Main Outcome and Measure: We used Cox regression to estimate hazard ratios (HRs) for COVID-19 related death in people currently prescribed NSAIDs, compared with those not currently prescribed NSAIDs, adjusting for age, sex, comorbidities and other medications.

Results: In Study 1, we included 535,519 current NSAID users and 1,924,095 non-users in the general population. The crude HR for current use was 1.25 (95% CI, 1.07–1.46), versus non-use. We observed no evidence of difference in risk of COVID-19 related death associated with current use (HR, 0.95, 95% CI, 0.80–1.13) in the fully adjusted model.

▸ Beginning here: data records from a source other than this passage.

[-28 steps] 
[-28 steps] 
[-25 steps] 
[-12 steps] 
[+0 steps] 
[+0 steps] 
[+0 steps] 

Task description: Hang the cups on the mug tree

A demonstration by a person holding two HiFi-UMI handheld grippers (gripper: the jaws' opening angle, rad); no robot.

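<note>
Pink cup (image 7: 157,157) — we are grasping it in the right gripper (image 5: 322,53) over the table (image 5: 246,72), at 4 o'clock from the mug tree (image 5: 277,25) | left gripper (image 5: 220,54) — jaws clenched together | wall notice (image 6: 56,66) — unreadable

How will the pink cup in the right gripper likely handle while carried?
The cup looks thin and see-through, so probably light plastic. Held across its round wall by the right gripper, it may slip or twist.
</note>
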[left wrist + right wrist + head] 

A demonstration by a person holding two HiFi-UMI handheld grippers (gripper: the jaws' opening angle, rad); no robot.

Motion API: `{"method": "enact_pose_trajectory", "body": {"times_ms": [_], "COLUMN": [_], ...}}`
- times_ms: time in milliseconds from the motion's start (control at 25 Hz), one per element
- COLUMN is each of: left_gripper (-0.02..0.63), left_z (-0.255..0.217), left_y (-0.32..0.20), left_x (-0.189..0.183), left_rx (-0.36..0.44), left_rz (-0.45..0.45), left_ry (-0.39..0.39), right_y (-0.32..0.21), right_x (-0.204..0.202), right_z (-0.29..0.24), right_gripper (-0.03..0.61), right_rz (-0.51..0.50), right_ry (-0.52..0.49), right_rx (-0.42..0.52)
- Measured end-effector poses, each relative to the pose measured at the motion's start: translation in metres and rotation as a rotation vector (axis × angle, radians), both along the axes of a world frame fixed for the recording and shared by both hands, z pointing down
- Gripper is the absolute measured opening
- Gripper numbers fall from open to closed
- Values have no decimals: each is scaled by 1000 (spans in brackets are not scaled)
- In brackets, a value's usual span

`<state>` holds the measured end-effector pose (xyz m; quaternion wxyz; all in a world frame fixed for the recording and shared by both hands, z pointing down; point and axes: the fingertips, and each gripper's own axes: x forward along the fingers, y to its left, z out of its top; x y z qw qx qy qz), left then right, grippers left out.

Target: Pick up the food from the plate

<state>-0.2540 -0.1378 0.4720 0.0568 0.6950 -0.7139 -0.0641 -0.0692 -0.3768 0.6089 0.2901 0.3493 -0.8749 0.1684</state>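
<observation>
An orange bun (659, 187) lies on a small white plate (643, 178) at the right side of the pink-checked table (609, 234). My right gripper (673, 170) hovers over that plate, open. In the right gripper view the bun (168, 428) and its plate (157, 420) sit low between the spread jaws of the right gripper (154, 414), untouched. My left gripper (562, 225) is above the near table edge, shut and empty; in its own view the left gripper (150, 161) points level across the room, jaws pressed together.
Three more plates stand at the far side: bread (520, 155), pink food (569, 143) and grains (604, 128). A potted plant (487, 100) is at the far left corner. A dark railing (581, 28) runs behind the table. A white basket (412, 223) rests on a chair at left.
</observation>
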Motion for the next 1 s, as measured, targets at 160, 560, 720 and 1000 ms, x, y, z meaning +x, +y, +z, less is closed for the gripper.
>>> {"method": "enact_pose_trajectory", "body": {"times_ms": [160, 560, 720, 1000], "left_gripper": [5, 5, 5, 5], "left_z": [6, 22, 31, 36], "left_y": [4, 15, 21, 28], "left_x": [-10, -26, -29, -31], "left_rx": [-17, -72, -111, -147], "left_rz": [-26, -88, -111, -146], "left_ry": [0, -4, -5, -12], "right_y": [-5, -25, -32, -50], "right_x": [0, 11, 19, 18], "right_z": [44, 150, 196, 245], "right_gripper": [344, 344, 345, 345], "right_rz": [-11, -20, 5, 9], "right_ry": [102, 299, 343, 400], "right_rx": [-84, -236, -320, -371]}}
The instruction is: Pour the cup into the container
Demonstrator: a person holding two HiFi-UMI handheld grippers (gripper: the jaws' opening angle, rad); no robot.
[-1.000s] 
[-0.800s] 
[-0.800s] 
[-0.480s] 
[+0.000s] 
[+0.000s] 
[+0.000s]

In Study 2, we included 1,711,052 people with rheumatoid arthritis/osteoarthritis, of whom 175,631 (10%) were current NSAID users. The crude HR for current use was 0.43 (95% CI, 0.36–0.52), versus non-use. In the fully adjusted model, we observed a lower risk of COVID-19 related death (HR, 0.78, 95% CI, 0.65–0.94) associated with current use of NSAID versus non-use.

Conclusion and Relevance: We found no evidence of a harmful effect of NSAIDs on COVID-19 related deaths. Risks of COVID-19 do not need to influence decisions about therapeutic use of NSAIDs.